It is not often that we are privileged with a piece of art that truly surprises us, from start to finish, in almost every facet. Hunter Gatherers, on at the Market Theatre this weekend, is one such piece.
The play, by Peter Sinn Nachtrieb, is a gorgeous piece of realist pseudo-absurdism that treads a fine line between sanity and pandemonium as the carefully constructed lives of the characters begin to unravel over the course of an annual celebratory dinner party. In this production, designed and performed by students of the University of the Witwatersrand, these aspects are highlighted and then downplayed to even more ludicrous effect by the magnificent design of the technical crew.
The lighting is as excellent as we have come to expect from the Market Theatre. Wonderful soft lighting overtakes the stage as the characters fracture, slowly dimming from the bright lights of a loft apartment to soft mood lighting on different areas by the end of the play. The set design, by Wits students Hira Lodhi and Amy-Sue Lithgow, is magnificent. There is a wonderful use of the Mannie Manim Theatre, with the second level of the theatre employed cleverly and effectively. Even the visibility-linked limitations of the second level are utilized as opposed to avoided, as the railing in front of the bed above the audience allows for a censored view of a sex scene without too much complication. It really is clever touches like this, and the amusing art pieces that subtly capture the mood of the play, that often go unnoticed, but work so superbly here.
And then there are the performers themselves, whose immersive, dedicated, and constantly bonkers performances seal Hunter Gatherers as one for the ages. Despite the absurd nature of some of the interactions, these young, student performers handle the disparate nature of the characters and their complex relationships so adeptly that at times I forgot I was watching a play at all. Trevor Lynch’s lithe body movements, wild eyes, and elastic face make you hang on to every word like a starving person hoping for another morsel of food to enjoy; while Robyn Evans’ stoic, measured, and slowly cracking persona, tenses you up as you wonder how far she can be pushed before she explodes.

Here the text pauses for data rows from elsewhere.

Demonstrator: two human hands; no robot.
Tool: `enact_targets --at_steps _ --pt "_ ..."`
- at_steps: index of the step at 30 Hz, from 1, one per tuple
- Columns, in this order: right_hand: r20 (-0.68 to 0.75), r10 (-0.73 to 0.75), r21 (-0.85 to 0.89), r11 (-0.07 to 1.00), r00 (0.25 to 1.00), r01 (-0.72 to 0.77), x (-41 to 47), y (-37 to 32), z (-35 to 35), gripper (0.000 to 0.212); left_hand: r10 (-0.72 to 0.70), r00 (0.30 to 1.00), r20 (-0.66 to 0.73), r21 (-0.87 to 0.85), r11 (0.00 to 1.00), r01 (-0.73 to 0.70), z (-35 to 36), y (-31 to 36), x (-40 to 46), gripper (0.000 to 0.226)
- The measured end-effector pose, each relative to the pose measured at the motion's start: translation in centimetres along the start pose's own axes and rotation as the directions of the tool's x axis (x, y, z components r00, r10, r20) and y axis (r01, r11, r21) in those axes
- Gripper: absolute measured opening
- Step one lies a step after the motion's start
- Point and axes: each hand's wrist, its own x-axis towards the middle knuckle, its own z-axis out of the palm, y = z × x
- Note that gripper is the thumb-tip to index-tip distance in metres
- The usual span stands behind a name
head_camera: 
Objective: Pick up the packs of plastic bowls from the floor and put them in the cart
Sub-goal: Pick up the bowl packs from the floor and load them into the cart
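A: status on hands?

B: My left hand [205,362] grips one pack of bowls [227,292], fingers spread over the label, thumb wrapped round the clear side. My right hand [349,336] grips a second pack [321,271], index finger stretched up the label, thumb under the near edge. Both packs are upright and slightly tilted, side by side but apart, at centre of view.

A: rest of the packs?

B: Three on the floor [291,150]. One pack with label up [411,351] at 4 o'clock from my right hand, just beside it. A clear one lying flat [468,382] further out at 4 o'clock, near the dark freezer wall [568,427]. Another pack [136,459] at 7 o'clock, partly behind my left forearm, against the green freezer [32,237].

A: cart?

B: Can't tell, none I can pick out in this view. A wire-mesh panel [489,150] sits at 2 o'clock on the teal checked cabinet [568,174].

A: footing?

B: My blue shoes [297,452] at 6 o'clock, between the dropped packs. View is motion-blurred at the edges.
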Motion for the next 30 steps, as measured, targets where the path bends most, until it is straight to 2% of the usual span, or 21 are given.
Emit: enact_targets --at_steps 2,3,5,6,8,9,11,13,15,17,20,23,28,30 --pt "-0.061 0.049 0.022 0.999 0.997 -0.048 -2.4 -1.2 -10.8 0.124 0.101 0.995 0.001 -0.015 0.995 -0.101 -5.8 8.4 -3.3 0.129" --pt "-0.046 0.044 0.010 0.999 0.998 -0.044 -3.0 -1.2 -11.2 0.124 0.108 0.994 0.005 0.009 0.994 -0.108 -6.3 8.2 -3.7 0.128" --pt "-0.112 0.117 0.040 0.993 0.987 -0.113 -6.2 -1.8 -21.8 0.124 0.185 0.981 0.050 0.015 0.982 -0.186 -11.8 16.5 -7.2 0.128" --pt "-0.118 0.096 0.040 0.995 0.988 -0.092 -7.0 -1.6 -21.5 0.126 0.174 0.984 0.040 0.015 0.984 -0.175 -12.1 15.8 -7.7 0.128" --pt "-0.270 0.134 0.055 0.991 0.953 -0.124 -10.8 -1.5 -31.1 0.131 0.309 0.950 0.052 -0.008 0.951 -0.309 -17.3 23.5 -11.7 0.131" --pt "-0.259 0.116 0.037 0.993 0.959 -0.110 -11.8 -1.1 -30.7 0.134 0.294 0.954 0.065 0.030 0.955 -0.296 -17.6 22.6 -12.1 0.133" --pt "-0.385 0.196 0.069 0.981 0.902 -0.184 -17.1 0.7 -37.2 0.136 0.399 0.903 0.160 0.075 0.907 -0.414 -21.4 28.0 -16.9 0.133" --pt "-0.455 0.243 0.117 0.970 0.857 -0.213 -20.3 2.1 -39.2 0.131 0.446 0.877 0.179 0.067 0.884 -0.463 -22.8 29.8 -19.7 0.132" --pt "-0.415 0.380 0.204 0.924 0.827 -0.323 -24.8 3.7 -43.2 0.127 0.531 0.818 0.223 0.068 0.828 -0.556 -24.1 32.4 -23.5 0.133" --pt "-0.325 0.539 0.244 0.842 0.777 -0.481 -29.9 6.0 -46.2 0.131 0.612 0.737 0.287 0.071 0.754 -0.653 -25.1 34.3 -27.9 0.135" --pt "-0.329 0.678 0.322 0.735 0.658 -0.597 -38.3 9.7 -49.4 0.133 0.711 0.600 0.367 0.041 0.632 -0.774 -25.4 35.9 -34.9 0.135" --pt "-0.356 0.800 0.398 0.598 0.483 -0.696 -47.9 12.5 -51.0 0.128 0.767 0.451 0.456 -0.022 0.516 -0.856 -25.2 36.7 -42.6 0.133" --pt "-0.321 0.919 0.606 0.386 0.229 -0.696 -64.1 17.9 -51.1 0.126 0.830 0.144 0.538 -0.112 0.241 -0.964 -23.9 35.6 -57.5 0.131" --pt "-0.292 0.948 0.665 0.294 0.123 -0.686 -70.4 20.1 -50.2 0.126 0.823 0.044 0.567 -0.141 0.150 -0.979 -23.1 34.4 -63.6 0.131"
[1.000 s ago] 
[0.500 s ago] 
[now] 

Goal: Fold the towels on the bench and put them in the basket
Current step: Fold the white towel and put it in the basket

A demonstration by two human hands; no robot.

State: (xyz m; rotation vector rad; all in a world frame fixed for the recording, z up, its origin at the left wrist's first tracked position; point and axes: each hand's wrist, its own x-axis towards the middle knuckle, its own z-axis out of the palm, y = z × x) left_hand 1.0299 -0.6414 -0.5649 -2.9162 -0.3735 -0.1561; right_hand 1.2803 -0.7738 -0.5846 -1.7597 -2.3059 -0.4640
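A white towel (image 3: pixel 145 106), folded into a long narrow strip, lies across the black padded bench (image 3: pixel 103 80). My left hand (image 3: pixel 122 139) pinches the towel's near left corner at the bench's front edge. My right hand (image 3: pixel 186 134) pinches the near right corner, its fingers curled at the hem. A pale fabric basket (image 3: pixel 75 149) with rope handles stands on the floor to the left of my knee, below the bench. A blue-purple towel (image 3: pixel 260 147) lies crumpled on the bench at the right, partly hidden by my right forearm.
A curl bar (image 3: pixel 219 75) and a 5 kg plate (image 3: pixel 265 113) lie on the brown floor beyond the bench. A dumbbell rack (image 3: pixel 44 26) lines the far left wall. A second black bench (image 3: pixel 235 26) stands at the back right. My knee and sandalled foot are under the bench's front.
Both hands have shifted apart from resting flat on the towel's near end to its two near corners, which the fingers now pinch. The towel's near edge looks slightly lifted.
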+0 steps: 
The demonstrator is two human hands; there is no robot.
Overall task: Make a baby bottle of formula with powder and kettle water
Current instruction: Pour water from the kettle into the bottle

Saul Kemack’s repressed, beleaguered and frankly rather irritated doctor lends just enough reality to the situation at hand, while Daisy Maphathe’s simply excellent comic timing, wild sexual urges and bombastic declarations constantly keep the audience swinging from hilarity to wide-eyed shock at her always ridiculous claims.
The cast embodies ensemble, working and playing off each other with an ease and chemistry so tangible you instantly believe they have known each other for nearly two decades. In addition, all four do the absolute utmost with their interactions with the audience, exchanging glances, pointing and shouting accusations, and giving instructions with such swagger that it immediately stands out as fresh, surprising, and endearingly amusing.
Neka da Costa and Tshego Khutsoane, the directors of this marvelous piece, not only make good on their promise to provide an “experience that will change from night to night”, but also display tact, taste, and a firm grasp of the South African context in the staging and also the casting of the play. Lines are altered to imbue the text with a distinctly South African flavor, while their “insistence on having a cast representative of the South African cultural and social milieu” gives the show an intimacy that grounds it in the familiar for the watching audience. We applaud Neka and Tshego for their challenging of boundaries and their ability to bring such a fresh, lively piece of theatre to a public stage, and for providing the students of the University of the Witwatersrand with such a fantastic opportunity to work in an important and historic space.
Congratulations to all the cast and crew on a truly stunning production. We cannot wait to see what this group of theatre makers goes on to produce in the future.
Kudos must also go to the Market Theatre for allowing this student production to play its run, and their commitment to growing and developing theatre in the Johannesburg region remains an example for all to follow.
Hunter Gatherers is playing at the Market Theatre from April 9-14.